Although passersby can see Team XAR’s 2005 autonomous car, a blue fiberglass contraption rigged with colorful equipment, in Calit2’s loading dock, it doesn’t meet weight, wheelbase and dimension requirements for the 2007 race. The students hope to upgrade to another vehicle this year; a SmartCar dealership is coming to California, and Popov is hopeful the business can donate a car and some engineering support.

Meanwhile, the team focuses on completing the vehicle’s software, which is designed as a “plug-and-play” system that can be used on any car. Using advanced research in sensor fusion – the process by which the car melds all of its sensory data into a single, guiding picture – navigation algorithms, control theory and an artificial intelligence neural network, they hope to “teach” their car to act as if it is being driven by a live person who perceives surroundings, and decides where to go and how to get there.

“The programming part is easy,” says Popov. “It’s just an issue of funding and time.” The car itself costs only about $20,000, but the team also needs to buy equipment ranging from cameras and computers to motors for the brakes and steering.

Calit2 provides more than half of Team XAR’s funding, along with UCI’s Undergraduate Research Opportunities Program (UROP) and the Ted and Janice Smith Family Foundation. Advisors Crista Lopes, assistant professor of information and computer science, and Isaac Scherson, professor of ICS and EECS, handle external relations, as well as some programming and electrical chores.

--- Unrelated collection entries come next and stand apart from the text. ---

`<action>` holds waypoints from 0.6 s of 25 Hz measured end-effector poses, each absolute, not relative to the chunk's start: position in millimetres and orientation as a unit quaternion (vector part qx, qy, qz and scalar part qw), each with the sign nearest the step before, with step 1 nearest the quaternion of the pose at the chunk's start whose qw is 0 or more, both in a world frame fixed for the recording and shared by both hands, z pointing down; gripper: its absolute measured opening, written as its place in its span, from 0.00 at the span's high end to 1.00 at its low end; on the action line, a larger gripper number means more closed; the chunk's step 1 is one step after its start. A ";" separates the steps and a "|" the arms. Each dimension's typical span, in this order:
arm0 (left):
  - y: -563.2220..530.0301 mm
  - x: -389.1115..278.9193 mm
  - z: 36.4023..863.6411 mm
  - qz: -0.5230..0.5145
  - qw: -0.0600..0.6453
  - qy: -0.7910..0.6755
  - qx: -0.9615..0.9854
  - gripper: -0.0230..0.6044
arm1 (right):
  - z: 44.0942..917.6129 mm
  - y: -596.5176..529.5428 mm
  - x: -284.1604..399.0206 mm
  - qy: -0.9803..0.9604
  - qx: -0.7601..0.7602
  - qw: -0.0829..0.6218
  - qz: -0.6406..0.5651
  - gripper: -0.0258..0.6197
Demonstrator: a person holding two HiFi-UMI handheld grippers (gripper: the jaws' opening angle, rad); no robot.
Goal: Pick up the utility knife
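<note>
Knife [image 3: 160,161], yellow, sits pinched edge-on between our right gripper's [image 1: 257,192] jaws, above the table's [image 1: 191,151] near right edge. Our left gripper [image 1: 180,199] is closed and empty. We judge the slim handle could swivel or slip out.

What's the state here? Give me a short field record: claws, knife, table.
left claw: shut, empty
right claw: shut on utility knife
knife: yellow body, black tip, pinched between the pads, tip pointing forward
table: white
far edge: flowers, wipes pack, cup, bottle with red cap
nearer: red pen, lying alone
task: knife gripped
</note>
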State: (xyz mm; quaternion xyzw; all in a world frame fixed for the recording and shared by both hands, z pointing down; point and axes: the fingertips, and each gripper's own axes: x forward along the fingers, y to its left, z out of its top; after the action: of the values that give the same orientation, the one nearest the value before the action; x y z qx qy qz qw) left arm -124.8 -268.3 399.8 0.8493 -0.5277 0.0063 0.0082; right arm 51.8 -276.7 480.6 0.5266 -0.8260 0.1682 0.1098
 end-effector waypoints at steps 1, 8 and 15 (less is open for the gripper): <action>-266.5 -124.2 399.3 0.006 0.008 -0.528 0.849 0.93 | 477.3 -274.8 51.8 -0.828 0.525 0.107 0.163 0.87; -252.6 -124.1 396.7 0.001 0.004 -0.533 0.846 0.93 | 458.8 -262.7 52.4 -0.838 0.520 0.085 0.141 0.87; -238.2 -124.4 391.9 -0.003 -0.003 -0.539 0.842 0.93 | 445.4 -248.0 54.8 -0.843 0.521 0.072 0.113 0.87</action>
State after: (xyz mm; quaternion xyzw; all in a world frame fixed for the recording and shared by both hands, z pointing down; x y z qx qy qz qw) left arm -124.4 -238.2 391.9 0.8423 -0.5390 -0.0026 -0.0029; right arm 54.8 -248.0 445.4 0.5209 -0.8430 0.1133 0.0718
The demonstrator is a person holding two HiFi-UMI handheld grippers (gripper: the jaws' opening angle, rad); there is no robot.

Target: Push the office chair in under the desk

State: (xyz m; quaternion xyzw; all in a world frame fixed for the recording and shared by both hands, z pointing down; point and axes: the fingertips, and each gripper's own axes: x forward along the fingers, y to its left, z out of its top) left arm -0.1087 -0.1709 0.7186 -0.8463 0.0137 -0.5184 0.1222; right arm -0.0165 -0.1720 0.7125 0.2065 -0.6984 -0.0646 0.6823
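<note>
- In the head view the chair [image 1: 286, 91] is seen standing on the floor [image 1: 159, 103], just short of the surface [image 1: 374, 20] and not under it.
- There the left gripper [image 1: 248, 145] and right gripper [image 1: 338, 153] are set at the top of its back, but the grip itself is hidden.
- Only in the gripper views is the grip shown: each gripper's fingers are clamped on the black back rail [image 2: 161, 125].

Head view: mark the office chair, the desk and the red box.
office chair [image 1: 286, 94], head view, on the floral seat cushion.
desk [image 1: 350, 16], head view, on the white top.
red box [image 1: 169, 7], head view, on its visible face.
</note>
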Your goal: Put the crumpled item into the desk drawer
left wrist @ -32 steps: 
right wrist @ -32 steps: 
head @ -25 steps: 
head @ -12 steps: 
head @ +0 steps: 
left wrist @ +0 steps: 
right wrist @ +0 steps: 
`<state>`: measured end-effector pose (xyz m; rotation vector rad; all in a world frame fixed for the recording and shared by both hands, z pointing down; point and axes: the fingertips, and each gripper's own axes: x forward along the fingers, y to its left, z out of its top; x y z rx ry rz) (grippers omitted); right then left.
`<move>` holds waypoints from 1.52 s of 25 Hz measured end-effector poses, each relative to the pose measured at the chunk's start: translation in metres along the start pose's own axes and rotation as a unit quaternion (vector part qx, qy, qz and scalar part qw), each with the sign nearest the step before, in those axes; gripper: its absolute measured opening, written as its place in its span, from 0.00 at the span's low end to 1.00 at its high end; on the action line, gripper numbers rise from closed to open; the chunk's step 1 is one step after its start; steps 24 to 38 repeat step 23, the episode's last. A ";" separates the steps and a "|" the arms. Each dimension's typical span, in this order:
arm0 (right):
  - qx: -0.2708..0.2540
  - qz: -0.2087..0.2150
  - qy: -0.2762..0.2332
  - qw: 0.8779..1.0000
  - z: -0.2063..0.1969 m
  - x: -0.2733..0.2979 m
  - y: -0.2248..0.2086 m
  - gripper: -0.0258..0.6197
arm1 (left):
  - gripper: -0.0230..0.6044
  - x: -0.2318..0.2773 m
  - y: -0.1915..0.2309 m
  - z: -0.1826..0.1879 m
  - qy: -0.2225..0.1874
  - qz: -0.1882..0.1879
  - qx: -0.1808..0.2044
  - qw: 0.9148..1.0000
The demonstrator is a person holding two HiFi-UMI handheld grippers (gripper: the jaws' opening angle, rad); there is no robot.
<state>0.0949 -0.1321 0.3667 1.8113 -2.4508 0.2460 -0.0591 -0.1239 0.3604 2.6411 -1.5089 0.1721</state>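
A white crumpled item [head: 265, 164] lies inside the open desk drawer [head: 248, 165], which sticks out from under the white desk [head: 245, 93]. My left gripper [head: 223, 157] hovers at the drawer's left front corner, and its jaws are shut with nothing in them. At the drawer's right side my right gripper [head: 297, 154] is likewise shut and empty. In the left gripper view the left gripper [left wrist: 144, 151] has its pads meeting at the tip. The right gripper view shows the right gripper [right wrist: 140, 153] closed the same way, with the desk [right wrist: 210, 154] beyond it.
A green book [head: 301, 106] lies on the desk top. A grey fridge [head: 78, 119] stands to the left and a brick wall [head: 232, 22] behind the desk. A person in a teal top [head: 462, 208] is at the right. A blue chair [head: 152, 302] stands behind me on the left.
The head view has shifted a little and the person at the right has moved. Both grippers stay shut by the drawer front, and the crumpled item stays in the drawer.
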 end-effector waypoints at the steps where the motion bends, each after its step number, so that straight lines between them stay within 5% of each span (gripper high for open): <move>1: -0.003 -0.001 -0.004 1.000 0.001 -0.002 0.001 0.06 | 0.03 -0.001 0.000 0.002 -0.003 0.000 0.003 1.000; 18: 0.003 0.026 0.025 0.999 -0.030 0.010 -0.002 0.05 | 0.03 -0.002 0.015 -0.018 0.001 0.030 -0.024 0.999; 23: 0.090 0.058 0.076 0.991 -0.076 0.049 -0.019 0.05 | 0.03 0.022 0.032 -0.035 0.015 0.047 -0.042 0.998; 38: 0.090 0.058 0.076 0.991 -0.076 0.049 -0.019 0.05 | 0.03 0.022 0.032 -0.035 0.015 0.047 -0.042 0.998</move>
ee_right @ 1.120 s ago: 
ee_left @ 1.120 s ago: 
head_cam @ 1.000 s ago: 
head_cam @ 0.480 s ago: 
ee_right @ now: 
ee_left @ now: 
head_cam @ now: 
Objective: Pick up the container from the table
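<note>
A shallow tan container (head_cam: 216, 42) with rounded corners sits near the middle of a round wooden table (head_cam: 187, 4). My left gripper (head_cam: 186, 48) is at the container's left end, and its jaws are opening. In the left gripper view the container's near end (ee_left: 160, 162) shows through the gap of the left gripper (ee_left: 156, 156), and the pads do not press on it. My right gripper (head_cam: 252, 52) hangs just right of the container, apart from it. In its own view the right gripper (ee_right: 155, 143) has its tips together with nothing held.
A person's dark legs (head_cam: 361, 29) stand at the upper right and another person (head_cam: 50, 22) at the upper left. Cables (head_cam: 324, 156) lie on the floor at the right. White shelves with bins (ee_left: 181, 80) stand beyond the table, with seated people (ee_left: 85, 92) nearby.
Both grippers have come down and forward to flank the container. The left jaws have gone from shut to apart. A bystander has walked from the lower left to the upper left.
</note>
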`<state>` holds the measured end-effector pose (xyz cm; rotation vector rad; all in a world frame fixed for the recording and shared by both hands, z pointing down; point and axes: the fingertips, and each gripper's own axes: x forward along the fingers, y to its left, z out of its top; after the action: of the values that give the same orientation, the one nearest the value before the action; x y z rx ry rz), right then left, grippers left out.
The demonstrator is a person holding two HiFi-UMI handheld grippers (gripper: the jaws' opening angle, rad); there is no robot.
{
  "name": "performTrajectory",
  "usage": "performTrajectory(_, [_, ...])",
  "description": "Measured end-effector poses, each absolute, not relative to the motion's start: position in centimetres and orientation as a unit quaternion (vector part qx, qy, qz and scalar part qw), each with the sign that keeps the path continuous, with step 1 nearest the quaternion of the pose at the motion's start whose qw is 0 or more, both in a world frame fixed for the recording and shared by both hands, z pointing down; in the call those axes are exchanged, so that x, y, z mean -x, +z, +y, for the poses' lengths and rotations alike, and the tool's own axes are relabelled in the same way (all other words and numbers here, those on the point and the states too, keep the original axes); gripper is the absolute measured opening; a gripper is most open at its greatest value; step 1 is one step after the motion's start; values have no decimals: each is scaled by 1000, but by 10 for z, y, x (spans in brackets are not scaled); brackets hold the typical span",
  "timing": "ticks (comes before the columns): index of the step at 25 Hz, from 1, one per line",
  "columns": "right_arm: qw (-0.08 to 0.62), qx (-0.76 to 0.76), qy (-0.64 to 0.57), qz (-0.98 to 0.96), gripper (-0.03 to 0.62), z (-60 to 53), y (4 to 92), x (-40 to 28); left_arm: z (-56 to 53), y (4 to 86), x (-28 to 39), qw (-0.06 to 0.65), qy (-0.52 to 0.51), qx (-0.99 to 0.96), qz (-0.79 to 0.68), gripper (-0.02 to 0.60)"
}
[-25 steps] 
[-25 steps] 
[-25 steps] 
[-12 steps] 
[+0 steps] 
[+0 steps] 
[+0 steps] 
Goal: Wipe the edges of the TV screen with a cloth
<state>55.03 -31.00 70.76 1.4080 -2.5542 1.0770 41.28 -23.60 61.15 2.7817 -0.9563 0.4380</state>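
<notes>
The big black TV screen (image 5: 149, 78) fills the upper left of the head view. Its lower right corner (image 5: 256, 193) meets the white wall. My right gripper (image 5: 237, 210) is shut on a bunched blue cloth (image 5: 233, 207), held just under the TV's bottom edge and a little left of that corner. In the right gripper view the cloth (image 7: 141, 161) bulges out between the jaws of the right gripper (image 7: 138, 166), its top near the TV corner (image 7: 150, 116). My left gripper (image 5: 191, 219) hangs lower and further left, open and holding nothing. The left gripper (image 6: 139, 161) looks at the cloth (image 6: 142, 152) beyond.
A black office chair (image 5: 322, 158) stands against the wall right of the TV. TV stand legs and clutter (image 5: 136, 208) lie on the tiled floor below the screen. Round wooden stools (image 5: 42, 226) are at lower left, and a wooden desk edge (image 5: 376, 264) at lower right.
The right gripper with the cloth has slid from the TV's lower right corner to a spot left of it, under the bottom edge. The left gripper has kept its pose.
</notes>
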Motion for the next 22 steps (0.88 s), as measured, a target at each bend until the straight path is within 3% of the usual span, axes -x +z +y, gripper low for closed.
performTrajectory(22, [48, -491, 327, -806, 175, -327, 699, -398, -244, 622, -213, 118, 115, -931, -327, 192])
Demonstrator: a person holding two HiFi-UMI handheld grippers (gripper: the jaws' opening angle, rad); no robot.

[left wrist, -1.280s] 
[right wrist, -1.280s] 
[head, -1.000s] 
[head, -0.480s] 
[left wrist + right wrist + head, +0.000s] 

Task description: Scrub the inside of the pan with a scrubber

For the most part, however, the students are given free rein. “We basically have carte blanche to do whatever we want,” says Popov. Already busy with full course loads, each of the students puts in around 30 hours a week on the project.

They are hoping their hard work will be rewarded with an improvement over last year’s finish. In 2005, the team – which in addition to Popov, Kan and Christenson included since-graduated Titus Sanchez, Hrayr Artunyan, Hussein Sleiman and Phillip Schlesinger – was one of 118 to qualify for and pass the site visit, in which a DARPA official oversaw preliminary vehicle testing. The team hopes to make it to the National Qualifying Event in 2007, a semi-final of sorts that could add $50,000 in funding to their next attempt.

Another Lap to Go

Like many useful projects, however, Team XAR’s car isn’t just chasing prizes but also practical, real-life applications. The team is working with fellow Calit2 researcher Chris Davison, who specializes in emergency management technology, to adapt the car into a reconnaissance tool for scouting out disaster zones and other emergency situations, providing first responders with invaluable information. XAR also participates in the Blind Driver Challenge, which seeks to develop fully functional vehicles for the blind.

Although several team members have graduated, leaving Team XAR understaffed, Popov is confident they will be able to recruit more members. After all, he explains, “It’s been a really great experience, working with other people, designing things from the ground up and going all the way to implementing the design.

“At a company, you hardly ever see the results of your work. But here you get to see the results and be amazed.”